* **WORK REQUIRED**: The whole listing should be retyped exactly as it appears.
--*--
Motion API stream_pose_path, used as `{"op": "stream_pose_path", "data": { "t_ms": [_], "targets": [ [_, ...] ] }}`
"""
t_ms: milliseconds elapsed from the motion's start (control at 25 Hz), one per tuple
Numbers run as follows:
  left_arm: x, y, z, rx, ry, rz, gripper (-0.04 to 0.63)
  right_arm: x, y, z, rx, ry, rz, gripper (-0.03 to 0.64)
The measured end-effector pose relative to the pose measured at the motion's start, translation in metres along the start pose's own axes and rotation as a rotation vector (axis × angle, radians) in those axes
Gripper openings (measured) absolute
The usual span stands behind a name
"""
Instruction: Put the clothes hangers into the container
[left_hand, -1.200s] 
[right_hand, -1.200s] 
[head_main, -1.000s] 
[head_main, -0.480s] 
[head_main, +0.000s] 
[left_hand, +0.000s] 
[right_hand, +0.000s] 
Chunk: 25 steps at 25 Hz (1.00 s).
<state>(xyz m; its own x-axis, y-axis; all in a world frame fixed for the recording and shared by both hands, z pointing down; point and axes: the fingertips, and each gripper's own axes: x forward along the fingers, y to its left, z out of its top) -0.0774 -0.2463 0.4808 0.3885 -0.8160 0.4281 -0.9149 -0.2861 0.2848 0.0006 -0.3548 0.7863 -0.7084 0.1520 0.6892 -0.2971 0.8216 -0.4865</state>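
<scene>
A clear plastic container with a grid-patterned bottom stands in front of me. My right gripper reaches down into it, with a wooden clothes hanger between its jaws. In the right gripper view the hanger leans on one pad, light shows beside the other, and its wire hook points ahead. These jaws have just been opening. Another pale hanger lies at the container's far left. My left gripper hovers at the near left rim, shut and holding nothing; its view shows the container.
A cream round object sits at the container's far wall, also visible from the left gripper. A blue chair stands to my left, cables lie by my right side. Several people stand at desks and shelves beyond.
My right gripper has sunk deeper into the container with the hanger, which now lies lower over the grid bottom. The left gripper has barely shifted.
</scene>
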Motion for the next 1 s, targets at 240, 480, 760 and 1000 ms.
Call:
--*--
* **RESPONSE TO THE EXERCISE**:
Motion API stream_pose_path, used as `{"op": "stream_pose_path", "data": { "t_ms": [_], "targets": [ [_, ...] ] }}`
"""
t_ms: milliseconds elapsed from the motion's start (control at 25 Hz), one per tuple
Numbers run as follows:
  left_arm: x, y, z, rx, ry, rz, gripper (-0.04 to 0.63)
  right_arm: x, y, z, rx, ry, rz, gripper (-0.03 to 0.64)
The measured end-effector pose relative to the pose measured at the motion's start, translation in metres along the start pose's own axes and rotation as a rotation vector (axis × angle, radians) in those axes
Gripper openings (measured) absolute
The usual span stands behind a name
"""
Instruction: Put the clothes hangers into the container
[left_hand, -1.200s] 
[right_hand, -1.200s] 
[head_main, -1.000s] 
[head_main, -0.480s] 
[head_main, +0.000s] 
[left_hand, +0.000s] 
[right_hand, +0.000s] 
Chunk: 25 steps at 25 Hz (1.00 s).
<state>(xyz m; its own x-axis, y-axis; all in a world frame fixed for the recording and shared by both hands, z pointing down; point and axes: the fingertips, and each gripper's own axes: x forward along the fingers, y to its left, z out of its top) -0.0774 -0.2463 0.4808 0.3885 -0.8160 0.4281 -0.9149 -0.2861 0.2848 0.0006 -0.3548 0.7863 -0.7084 0.1520 0.6892 -0.2971 0.8216 -0.4865</state>
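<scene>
A clear plastic container with a grid-patterned bottom stands in front of me. My right gripper reaches down into it, with a wooden clothes hanger between its jaws. In the right gripper view the hanger leans on one pad, light shows beside the other, and its wire hook points ahead. These jaws have just been opening. Another pale hanger lies at the container's far left. My left gripper hovers at the near left rim, shut and holding nothing; its view shows the container.
A cream round object sits at the container's far wall, also visible from the left gripper. A blue chair stands to my left, cables lie by my right side. Several people stand at desks and shelves beyond.
My right gripper has sunk deeper into the container with the hanger, which now lies lower over the grid bottom. The left gripper has barely shifted.
</scene>
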Motion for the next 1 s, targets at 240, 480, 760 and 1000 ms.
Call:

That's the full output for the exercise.